■ **PROBLEM REQUIREMENTS**:
Return the material unaltered, line by line.

■ **MATERIAL PROVIDED**:
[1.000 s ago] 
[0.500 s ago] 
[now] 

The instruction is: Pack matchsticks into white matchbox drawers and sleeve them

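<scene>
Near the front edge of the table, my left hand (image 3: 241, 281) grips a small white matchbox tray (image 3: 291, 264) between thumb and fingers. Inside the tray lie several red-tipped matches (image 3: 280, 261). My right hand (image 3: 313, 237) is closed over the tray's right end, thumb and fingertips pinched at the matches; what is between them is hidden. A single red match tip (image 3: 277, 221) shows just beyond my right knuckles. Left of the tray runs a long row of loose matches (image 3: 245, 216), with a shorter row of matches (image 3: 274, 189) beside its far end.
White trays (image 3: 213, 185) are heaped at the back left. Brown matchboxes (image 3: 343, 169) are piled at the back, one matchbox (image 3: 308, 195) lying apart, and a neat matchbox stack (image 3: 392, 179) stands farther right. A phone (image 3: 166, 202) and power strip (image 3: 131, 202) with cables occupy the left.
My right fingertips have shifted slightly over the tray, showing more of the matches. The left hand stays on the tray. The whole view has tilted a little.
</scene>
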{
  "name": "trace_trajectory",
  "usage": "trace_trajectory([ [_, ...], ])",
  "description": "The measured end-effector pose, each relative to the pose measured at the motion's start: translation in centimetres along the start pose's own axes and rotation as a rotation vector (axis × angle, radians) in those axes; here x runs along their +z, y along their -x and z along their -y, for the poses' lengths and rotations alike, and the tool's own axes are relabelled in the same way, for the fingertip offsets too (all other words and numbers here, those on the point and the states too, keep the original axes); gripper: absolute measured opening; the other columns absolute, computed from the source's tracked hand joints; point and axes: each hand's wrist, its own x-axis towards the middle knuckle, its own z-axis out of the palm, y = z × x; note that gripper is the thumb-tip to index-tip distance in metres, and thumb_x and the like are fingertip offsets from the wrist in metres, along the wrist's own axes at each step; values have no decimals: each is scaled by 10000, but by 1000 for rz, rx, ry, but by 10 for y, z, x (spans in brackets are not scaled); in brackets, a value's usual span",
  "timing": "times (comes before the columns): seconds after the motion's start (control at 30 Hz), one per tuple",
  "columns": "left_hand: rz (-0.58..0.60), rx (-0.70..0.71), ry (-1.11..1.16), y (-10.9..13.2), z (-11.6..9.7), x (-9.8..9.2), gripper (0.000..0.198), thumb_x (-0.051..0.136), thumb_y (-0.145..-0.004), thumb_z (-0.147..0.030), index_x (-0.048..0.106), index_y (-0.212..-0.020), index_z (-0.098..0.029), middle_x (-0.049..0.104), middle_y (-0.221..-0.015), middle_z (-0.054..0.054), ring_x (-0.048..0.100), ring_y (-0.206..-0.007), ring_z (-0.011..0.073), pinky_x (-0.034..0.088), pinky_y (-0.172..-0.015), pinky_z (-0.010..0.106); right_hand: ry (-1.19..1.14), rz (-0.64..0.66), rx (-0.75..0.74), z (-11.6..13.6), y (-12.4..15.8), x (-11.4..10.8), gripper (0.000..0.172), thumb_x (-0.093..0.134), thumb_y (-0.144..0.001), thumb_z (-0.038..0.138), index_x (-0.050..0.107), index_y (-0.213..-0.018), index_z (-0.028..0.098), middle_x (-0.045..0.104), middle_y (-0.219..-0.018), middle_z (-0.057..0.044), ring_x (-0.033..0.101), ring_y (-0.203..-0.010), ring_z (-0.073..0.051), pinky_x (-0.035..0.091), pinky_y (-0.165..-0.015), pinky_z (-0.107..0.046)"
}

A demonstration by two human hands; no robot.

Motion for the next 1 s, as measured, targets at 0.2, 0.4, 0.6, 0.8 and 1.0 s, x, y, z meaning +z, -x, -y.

■ **ANSWER SECTION**:
[1.000 s ago] 
[0.500 s ago] 
[now] 

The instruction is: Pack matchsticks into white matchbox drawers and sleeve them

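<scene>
Near the front edge of the table, my left hand (image 3: 241, 281) grips a small white matchbox tray (image 3: 291, 264) between thumb and fingers. Inside the tray lie several red-tipped matches (image 3: 280, 261). My right hand (image 3: 313, 237) is closed over the tray's right end, thumb and fingertips pinched at the matches; what is between them is hidden. A single red match tip (image 3: 277, 221) shows just beyond my right knuckles. Left of the tray runs a long row of loose matches (image 3: 245, 216), with a shorter row of matches (image 3: 274, 189) beside its far end.
White trays (image 3: 213, 185) are heaped at the back left. Brown matchboxes (image 3: 343, 169) are piled at the back, one matchbox (image 3: 308, 195) lying apart, and a neat matchbox stack (image 3: 392, 179) stands farther right. A phone (image 3: 166, 202) and power strip (image 3: 131, 202) with cables occupy the left.
My right fingertips have shifted slightly over the tray, showing more of the matches. The left hand stays on the tray. The whole view has tilted a little.
</scene>
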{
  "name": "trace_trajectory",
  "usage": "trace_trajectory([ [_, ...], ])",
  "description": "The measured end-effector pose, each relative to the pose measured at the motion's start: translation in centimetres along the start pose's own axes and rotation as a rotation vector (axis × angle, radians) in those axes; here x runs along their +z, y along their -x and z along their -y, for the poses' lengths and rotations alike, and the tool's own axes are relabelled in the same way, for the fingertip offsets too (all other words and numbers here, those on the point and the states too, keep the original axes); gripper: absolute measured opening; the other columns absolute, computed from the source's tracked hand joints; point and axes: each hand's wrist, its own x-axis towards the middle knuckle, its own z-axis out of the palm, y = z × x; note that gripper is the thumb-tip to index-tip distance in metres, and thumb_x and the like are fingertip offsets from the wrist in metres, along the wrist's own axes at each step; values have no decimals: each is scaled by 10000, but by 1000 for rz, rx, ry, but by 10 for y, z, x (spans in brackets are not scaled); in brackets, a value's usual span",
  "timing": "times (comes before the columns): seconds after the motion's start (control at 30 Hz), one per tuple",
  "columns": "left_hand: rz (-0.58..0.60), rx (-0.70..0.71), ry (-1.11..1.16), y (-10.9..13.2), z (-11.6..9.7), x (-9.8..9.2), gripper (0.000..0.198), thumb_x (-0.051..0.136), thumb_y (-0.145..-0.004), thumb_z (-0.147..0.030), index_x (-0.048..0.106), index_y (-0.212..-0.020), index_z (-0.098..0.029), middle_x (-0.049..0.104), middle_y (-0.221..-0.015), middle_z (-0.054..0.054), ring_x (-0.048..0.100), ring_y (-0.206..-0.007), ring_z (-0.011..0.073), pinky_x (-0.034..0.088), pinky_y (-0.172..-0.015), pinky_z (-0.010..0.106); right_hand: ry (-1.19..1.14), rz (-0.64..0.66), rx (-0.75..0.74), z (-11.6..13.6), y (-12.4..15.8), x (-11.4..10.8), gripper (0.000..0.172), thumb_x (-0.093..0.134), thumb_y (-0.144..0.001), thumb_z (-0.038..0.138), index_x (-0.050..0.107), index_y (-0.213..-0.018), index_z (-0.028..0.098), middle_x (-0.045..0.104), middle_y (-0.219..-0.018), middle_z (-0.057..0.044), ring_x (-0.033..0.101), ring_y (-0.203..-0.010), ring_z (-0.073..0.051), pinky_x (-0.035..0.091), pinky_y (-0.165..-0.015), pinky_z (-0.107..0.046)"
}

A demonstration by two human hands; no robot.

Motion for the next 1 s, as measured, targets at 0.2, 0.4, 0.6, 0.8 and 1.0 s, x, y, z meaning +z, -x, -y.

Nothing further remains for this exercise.